I am searching for a good language / language-design and if possible, an implementation.
Which design do you like or even, if it does not fulfill the conditions, wouldn't you want to miss ?
EDIT: The question is if a solution for the problem exists and if yes, which implementations are available. You DO NOT implement your own sorting algorithm if Quicksort, Mergesort and Heapsort is available. You DO NOT invent your own text parsing
method if you have regular expressions. You DO NOT invent your own 3D language for graphics if OpenGL/Direct3D is available. There are existing solutions or at least papers describing the problem and giving suggestions. And there are people who may have worked and experienced such problems and who can give ideas and suggestions. The idea that this problem is totally new and I should work out and implement it myself without background
knowledge seems for me, I must admit, totally off the mark.
UPDATE:
Unfortunately I had less time than anticipated to delve in the subject because our development team is currently in a hot phase. But I have contacted the author of TextTransformer and he kindly answered my questions.
I have investigated TextTransformer (http://www.texttransformer.de) in the meantime and so far I can see it offers a complete and efficient solution if you are going to parse character data.
For anyone who will give it a try to implement a good parsing language, the smallest set of operators to directly transform any input data to any output data if (!) they were powerful enough seems to be:
Insert/Remove: Self-explaining
Group/Ungroup: Split the input data into a set of tokens and organize them into groups
and supergroups (datastructures, lists, tables etc.)
Transform
Substituition: Change the content of the tokens (special operation: replace)
Transposition: Change the order of tokens (swap,merge etc.)

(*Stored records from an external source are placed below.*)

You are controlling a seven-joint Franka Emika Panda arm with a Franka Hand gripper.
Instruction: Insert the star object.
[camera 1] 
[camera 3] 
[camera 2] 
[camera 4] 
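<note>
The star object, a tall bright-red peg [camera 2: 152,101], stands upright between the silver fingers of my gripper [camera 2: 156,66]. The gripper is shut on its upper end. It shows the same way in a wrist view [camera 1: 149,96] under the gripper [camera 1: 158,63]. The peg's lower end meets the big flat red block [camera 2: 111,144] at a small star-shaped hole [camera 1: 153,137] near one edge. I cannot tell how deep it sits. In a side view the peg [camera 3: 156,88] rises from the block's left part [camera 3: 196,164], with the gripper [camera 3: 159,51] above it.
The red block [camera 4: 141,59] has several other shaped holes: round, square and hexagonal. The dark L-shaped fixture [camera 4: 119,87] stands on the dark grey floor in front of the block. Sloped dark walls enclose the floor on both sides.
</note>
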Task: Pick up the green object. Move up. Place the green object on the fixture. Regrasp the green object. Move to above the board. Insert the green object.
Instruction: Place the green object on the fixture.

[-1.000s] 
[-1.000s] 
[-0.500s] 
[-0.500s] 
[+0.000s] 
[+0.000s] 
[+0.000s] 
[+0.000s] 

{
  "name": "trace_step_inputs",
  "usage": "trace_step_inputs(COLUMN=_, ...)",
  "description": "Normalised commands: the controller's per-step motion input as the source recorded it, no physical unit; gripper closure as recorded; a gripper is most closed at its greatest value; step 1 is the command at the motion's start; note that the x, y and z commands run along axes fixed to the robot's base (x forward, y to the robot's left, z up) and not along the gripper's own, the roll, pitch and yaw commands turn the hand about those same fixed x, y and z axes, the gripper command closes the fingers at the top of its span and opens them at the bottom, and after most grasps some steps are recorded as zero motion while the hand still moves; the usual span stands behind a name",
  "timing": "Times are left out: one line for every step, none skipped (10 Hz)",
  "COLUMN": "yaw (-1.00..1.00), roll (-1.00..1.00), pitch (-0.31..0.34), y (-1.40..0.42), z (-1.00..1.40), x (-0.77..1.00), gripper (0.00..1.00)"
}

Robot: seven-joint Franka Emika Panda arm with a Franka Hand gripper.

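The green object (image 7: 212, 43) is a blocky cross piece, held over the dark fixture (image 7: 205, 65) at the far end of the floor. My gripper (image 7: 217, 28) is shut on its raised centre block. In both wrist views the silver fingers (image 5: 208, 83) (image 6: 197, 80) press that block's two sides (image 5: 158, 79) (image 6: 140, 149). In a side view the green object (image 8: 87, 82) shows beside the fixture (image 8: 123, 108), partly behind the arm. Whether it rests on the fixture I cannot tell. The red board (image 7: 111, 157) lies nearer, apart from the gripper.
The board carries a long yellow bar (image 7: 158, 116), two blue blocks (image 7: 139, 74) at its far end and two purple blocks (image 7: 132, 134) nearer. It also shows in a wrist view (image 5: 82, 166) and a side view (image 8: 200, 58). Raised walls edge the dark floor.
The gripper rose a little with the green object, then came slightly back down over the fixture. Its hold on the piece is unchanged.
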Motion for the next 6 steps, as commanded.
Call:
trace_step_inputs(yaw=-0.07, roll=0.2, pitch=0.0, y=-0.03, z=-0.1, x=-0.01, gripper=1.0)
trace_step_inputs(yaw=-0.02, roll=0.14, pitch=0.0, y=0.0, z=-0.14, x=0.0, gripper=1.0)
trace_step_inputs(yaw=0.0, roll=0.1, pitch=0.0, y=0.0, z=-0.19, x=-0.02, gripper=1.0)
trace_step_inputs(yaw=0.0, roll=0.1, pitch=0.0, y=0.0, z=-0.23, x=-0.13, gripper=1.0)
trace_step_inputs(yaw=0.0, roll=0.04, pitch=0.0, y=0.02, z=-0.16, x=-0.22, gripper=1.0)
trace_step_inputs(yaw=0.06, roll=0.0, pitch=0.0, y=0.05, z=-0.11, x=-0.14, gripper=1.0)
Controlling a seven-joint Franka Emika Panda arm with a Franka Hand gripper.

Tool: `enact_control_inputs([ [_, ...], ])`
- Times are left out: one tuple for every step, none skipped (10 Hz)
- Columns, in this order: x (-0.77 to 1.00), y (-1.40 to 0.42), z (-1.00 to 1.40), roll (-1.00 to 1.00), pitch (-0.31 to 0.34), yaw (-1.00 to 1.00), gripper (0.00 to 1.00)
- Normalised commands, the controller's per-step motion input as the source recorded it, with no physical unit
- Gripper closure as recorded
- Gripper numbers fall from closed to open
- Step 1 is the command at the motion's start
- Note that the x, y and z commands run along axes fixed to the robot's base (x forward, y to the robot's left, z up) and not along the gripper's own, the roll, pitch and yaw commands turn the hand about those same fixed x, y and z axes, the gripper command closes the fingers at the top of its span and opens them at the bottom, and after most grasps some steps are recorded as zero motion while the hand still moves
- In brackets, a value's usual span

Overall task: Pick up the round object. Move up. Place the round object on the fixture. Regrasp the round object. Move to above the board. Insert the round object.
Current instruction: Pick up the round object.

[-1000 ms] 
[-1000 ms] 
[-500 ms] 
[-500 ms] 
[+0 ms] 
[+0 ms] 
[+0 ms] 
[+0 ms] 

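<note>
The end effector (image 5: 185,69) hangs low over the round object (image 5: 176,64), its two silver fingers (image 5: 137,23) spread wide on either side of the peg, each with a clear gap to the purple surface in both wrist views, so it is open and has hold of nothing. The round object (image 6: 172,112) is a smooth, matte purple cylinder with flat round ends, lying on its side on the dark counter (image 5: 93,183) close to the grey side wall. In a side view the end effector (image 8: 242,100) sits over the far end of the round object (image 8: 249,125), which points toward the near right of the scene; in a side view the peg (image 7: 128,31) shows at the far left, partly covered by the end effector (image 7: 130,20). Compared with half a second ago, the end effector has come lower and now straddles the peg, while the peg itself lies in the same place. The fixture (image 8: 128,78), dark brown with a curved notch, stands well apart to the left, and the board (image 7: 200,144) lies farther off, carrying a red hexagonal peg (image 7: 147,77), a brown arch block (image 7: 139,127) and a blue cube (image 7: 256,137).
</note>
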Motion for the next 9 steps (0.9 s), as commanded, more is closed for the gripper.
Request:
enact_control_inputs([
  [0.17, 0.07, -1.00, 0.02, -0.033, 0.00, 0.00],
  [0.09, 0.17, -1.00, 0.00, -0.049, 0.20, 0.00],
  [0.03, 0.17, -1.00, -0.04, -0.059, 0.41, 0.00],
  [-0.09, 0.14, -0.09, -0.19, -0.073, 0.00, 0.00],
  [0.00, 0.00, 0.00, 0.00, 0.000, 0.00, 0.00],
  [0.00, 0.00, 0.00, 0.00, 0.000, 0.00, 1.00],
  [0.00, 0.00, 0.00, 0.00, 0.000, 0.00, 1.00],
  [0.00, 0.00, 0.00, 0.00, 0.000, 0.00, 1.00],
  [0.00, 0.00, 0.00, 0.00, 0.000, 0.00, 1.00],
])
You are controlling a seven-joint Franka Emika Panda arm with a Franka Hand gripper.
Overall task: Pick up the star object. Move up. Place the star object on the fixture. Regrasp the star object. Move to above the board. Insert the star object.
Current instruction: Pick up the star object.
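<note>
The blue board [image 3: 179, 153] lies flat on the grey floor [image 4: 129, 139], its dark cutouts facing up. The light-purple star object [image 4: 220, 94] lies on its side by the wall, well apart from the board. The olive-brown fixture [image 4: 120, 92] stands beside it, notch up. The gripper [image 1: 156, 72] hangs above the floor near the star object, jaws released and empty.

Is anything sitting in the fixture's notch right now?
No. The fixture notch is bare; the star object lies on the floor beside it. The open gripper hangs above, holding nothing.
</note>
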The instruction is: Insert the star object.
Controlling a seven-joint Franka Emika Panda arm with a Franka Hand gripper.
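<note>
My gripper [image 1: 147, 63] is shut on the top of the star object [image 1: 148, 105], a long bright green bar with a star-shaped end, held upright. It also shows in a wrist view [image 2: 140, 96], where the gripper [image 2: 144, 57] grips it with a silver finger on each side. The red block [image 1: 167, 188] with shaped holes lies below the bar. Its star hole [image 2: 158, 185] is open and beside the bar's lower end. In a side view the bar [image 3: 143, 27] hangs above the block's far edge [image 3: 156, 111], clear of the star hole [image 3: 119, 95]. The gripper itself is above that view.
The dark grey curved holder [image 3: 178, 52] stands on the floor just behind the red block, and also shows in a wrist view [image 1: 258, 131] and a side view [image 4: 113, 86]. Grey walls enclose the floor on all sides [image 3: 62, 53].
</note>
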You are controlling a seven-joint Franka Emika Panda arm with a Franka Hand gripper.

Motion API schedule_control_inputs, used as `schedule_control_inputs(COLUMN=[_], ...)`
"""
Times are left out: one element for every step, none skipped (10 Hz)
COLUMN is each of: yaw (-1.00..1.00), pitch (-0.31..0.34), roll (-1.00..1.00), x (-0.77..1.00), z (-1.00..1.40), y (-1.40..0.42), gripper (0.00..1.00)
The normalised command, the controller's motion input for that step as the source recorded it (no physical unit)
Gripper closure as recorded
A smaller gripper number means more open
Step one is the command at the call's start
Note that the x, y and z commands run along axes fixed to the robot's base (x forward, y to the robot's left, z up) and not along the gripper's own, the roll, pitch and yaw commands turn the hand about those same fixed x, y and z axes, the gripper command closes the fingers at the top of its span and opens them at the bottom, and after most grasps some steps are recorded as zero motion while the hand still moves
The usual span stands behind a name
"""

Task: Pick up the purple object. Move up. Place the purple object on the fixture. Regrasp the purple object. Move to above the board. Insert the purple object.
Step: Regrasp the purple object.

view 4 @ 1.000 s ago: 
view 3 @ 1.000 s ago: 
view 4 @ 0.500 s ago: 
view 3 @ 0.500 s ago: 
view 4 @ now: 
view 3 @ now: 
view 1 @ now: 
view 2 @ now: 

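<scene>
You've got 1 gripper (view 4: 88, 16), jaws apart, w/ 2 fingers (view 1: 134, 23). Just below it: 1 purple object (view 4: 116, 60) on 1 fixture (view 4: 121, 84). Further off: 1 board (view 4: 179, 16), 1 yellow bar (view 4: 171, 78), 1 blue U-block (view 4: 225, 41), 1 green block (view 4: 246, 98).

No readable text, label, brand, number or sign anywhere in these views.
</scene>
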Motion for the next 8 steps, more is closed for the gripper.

Have you investigated TextTransformer?
I have no experience with this, but it sounds pretty good and the author makes quite competent posts in the comp.compilers newsgroup.
You still have to some programming work.

For a programmer, I would suggest:
Perl against a SQL backend.
For a non-programmer, what it sounds like you're looking for is some sort of business intelligence suite.

This suggestion may broaden the scope of your search too much... but here it is:
You could either reuse, as-is, or otherwise get "inspiration" from the [open source] code of the SnapLogic framework.
Edit (answering the comment on SnapLogic documentation etc.)
I agree, the SnapLogic documentation leaves a bit to be desired, in particular for people in your situation, i.e. when just trying to quickly get an overview of what SnapLogic can do, and if it would generally meet their needs, without investing much time and learn the system in earnest.
Also, I realize that the scope and typical uses of of SnapLogic differ, somewhat, from the requirements expressed in the question, and I should have taken the time to better articulate the possible connection.
So here goes...
A salient and powerful feature of SnapLogic is its ability to [virtually] codelessly create "pipelines" i.e. processes made from pre-built components;
Components addressing the most common needs of Data Integration tasks at-large are supplied with the SnapLogic framework. For example, there are components to
read in and/or write to files in CSV or XML or fixed length format
connect to various SQL backends (for either input, output or both)
transform/format [readily parsed] data fields
sort records
join records for lookup and general "denormalized" record building (akin to SQL joins but applicable to any input [of reasonnable size])
merge sources
Filter records within a source (to select and, at a later step, work on say only records with attribute "State" equal to "NY")
see this list of available components for more details
A relatively weak area of functionality of SnapLogic (for the described purpose of the OP) is with regards to parsing. Standard components will only read generic file formats (XML, RSS, CSV, Fixed Len, DBMSes...) therefore structured (or semi-structured?) files such as the one described in the question, with mixed binary and text and such are unlikely to ever be a standard component.
You'd therefore need to write your own parsing logic, in Python or Java, respecting the SnapLogic API of course so the module can later "play nice" with the other ones.
BTW, the task of parsing the files described could be done in one of two ways, with a "monolithic" reader component (i.e. one which takes in the whole file and produces an array of readily parsed records), or with a multi-component approach, whereby an input component reads in and parse the file at "record" level (or line level or block level whatever this may be), and other standard or custom SnapLogic components are used to create a pipeline which effectively expresses the logic of parsing a record (or block or...) into its individual fields/attributes.
The second approach is of course more modular and may be applicable if the goal is to process many different files format, whereby each new format requires piecing together components with no or little coding. Whatever the approach used for the input / parsing of the file(s), the SnapLogic framework remains available to create pipelines to then process the parsed input in various fashion.
My understanding of the question therefore prompted me to suggest SnapLogic as a possible framework for the problem at hand, because I understood the gap in feature concerning the "codeless" parsing of odd-formatted files, but also saw some commonality of features with regards to creating various processing pipelines.
I also edged my suggestion, with an expression like "inspire onself from", because of the possible feature gap, but also because of the relative lack of maturity of the SnapLogic offering and its apparent commercial/open-source ambivalence.
(Note: this statement is neither a critique of the technical maturity/value of the framework per-se, nor a critique of business-oriented use of open-source, but rather a warning that business/commercial pressures may shape the offering in various direction)
To summarize:
Depending on the specific details of the vision expressed in the question, SnapLogic may be worthy of consideration, provided one understands that "some-assembly-required" will apply, in particular in the area of file parsing, and that the specific shape and nature of the product may evolve (but then again it is open source so one can freeze it or bend it as needed).
A more generic remark is that SnapLogic is based on Python which is a very swell language for coding various connectors, convertion logic etc.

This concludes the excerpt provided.